Nanoparticles (5 mg Fe/cm3 tumor) were injected using a 30-gauge needle (0.34 μL of nanoparticle solution per mm3 of tumor). The tip of the needle was advanced into the center of the tumor and the nanoparticle suspension injected over the course of 30 seconds. The tip of the needle remained in place for five minutes post-injection to optimize nanoparticle distribution. Animals were euthanized and the tumors were excised, sectioned, fixed overnight, and processed for TEM at the pre-determined post-inject time endpoint ().
The number of tumors examined at each nanoparticle incubation time point.
2.4 Transmission Electron Microscopy
Tumor tissue samples were fixed in 200 μL of 4% glutaraldehyde (Ted Pella, Inc., Redding, CA, USA) solution overnight and transferred to 200 μL of 0.1 M sodium cacodylate buffer solution (pH 7.4, Ted Pella, Inc.) after three wash cycles with buffer. The samples were prepared for TEM (FEI Company Tecnai F20 FEG TEM operating at 100 kV) at the Dartmouth College Electron Microscopy Facility. Either L.R. White (Polysciences, Inc., Warrington, PA, USA) or Poly/Bed-812 (Polysciences, Inc.) was used as an embedding resin. Samples were stained with 4% osmium tetroxide (Ted Pella, Inc.) and en-bloc stained with 2% uranyl acetate (Ted Pella, Inc.) for one hour, each. Thin sections of 100-110 nm from each tumor sample were cut using a Leica Ultra-Cut Microtome (Leica Microsystems GmbH, Wetzlar, Germany).
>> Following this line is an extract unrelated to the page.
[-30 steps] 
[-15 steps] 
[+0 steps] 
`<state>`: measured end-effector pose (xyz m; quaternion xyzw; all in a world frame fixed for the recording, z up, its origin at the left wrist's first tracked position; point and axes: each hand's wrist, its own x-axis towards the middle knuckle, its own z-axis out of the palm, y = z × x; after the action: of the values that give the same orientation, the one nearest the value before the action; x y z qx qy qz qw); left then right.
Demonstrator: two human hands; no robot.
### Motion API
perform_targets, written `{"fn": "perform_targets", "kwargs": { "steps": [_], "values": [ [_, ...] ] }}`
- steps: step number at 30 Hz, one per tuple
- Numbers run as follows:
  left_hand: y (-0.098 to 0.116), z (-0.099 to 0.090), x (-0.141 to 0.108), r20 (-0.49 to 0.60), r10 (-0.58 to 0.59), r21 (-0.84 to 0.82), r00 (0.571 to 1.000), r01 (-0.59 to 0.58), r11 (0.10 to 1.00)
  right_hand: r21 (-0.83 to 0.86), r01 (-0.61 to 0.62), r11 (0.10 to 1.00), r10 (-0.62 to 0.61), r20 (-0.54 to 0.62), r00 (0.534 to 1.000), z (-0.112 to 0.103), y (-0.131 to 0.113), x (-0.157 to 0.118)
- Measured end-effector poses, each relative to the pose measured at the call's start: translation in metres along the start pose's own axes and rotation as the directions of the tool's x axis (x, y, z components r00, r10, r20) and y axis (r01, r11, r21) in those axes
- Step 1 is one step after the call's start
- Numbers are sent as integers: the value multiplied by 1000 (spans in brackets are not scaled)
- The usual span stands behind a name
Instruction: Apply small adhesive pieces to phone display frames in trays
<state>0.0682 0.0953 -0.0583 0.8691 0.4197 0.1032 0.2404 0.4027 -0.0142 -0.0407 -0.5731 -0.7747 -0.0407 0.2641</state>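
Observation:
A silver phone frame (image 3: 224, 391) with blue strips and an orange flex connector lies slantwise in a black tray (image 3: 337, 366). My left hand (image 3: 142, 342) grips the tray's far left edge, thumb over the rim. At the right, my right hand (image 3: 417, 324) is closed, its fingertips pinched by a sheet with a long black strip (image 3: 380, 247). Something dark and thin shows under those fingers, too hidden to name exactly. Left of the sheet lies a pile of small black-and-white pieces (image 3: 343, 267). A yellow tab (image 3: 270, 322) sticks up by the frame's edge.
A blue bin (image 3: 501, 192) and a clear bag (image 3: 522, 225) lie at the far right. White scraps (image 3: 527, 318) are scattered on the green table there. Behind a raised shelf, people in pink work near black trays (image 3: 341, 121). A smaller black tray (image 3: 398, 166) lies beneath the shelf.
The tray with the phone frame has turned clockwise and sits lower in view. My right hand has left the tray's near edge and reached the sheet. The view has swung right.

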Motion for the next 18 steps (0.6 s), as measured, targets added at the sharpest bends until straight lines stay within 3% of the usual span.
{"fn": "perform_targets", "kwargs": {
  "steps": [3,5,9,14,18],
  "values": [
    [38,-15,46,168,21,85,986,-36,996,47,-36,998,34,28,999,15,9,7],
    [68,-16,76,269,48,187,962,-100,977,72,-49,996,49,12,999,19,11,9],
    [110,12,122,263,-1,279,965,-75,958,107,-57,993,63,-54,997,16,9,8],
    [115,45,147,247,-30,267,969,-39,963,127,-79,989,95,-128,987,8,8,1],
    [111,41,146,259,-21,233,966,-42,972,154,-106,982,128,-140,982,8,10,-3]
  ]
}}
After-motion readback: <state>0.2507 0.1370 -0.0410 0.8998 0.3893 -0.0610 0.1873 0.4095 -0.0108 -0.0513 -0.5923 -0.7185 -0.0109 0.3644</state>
2.5 Image Analysis to Quantify Uptake
To quantify nanoparticle uptake, computer code was written using Matlab 18.104.22.1684 (The Mathworks, Inc., Natick, MA, USA) Image Processing Toolbox. Ten low-magnification (5000x), randomly-chosen TEM fields from each tumor sample were digitally photographed. This magnification allowed for the assessment of multiple cells and associated extracellular spaces within one field of view. Due to electron density similarities—but morphologic differences— of nuclear chromatin and IONP, nuclei were manually excluded from images using a digital computer input tablet (Wacom Technology Corporation, Vancouver, WA, USA). Nanoparticles were never present within nuclei, so this exclusion did not affect quantification accuracy. Artifacts from sample preparation were also excluded. The images of the cells were then manually segmented along their plasma membranes in order to separately quantify internal and external IONP.
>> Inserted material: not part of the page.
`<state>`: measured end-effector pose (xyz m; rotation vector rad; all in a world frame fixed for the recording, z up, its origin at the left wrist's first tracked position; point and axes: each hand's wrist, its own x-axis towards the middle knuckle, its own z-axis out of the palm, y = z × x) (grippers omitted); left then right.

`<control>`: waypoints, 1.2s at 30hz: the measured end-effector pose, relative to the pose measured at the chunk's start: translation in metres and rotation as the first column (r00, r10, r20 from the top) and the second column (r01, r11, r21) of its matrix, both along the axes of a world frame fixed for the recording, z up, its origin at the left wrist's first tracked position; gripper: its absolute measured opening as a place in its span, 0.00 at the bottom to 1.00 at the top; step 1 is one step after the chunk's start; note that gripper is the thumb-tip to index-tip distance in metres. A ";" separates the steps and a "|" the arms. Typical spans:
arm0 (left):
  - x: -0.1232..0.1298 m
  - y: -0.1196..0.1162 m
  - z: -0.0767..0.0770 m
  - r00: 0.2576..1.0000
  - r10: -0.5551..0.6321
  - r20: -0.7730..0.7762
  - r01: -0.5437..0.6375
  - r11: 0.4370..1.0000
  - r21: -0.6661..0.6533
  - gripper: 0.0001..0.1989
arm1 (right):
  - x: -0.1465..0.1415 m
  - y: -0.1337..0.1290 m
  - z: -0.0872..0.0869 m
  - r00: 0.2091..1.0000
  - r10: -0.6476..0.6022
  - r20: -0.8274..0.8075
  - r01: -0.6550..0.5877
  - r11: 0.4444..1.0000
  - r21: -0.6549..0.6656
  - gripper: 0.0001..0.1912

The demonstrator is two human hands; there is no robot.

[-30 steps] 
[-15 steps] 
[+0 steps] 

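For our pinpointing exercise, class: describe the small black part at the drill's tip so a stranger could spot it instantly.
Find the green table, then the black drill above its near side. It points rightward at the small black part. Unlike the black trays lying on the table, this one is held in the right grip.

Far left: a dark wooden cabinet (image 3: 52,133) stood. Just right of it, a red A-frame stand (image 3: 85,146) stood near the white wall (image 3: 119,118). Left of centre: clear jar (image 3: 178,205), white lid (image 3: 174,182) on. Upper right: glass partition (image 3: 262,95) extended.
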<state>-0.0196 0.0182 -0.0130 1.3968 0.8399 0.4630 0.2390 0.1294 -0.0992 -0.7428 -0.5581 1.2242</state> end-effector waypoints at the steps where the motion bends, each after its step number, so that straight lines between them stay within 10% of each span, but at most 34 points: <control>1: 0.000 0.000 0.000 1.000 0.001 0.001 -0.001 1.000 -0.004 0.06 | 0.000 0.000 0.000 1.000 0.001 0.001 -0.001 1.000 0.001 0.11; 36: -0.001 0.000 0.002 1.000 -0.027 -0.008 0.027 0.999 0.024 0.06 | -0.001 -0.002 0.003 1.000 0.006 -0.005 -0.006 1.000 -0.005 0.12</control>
Due to the extreme election density of the IONP, we were able to segment each image to identify only IONP in a binary map of the intracellular region of interest (ROI). In the binary ROI, the nanoparticles were given a value of 0 and all other material a value of 1. This ROI map was inverted and summed to count the number of pixels corresponding to intracellular IONP. In a similar fashion, the extracellular space was analyzed using the same grayscale threshold value as the intracellular IONP. Once the pixels corresponding to nanoparticles were determined, an overlay was created to highlight the pixels determined to be nanoparticles and manual confirmation was completed. Using this analysis technique, the ratio of internal vs. external nanoparticles was quantified.
For each tumor sample (three tumors per time point) at times one, two, three, four, five and six hours, the total number of pixels corresponding to intracellular and extracellular nanoparticles was independently quantified. The percentage of intracellular vs. extracelluar IONP was then determined for each sample.